SKŁADNIKI (1 duży lub 2 mniejsze bochenki)
180 g zakwasu żytniego
5 g suszonych drożdży
300 m letniej wody
450 g mąki pszennej (chlebowa typ 750)
150 g mąki żytniej razowej (typ 2000 lub niższa np. żytnia 720)
12 g soli
75 g orzechów laskowych (część posiekana, np na połówki)
200 g suszonych moreli (posiekane np. na 4 części)
WYKONANIE
Wszystkie składniki (za wyjątkiem orzechów i moreli) wkładamy do dużej miski i mieszamy.
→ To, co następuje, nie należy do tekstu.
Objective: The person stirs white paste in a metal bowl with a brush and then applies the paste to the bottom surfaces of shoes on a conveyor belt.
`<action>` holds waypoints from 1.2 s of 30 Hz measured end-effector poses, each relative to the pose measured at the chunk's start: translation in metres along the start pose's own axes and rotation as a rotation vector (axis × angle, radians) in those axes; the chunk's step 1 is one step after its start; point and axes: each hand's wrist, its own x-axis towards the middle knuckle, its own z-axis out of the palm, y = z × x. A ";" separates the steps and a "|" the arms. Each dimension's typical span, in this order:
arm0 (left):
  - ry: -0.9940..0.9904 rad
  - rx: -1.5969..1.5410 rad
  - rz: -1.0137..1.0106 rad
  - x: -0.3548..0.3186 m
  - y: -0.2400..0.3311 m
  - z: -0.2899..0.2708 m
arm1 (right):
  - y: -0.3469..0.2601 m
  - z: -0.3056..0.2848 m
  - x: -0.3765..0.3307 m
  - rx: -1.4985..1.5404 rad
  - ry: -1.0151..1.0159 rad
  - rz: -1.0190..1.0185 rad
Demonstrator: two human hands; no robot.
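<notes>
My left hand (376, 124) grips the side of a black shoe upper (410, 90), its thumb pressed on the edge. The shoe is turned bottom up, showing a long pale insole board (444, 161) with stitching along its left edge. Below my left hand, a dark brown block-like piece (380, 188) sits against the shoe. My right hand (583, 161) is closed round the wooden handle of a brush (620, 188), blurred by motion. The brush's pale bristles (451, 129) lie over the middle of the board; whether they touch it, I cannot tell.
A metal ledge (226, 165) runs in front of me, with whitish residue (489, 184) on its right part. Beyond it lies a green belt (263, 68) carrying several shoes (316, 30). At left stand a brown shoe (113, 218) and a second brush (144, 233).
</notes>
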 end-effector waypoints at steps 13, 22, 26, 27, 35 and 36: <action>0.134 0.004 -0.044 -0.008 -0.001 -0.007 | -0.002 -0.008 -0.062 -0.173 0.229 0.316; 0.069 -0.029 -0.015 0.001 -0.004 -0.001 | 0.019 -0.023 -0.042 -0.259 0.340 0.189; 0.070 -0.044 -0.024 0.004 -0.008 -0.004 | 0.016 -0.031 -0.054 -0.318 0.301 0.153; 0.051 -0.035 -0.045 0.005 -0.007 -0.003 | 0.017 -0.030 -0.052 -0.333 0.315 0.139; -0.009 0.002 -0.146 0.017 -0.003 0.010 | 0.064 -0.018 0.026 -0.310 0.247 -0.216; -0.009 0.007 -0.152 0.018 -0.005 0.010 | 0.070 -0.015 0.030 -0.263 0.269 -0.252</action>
Zrobiłam to w malakserze hakiem przez kilka minut. Pod koniec mieszania dodałam posiekane bakalie i raz jeszcze wyrobiłam ciasto (można też dodać je od razu, wtedy jednak w czasie mieszania trochę się rozpadną).
Z ciasta formujemy jeden duży bochenek lub dwa mniejsze. Kładziemy je na natłuszczonej blasze (ja wstawiłam swój chleb do natłuszczonej porcelanowej dużej formy – miał sporo miejsca po bokach do wyrośnięcia), przykrywamy folią lub ręcznikiem i zostawiamy na 45-60 minut do wyrośnięcia (powinny sporo urosnąć).
Nagrzewamy piekarnik na 230 stopni, spryskujemy spód i boki wodą, wkładamy chleb i obniżamy temperaturę do 210 stopni. I teraz uwaga:
- jeśli pieczemy dwa małe bochenki wyjmujemy chleb po ok. 25 minutach
- jeśli jeden duży – po 35-40 minutach.
I tradycyjnie studzimy na kratce. Pamiętacie – jak zapukamy w chleb od spodu i wyda głuchy odgłos, to jest upieczony! Gotowe!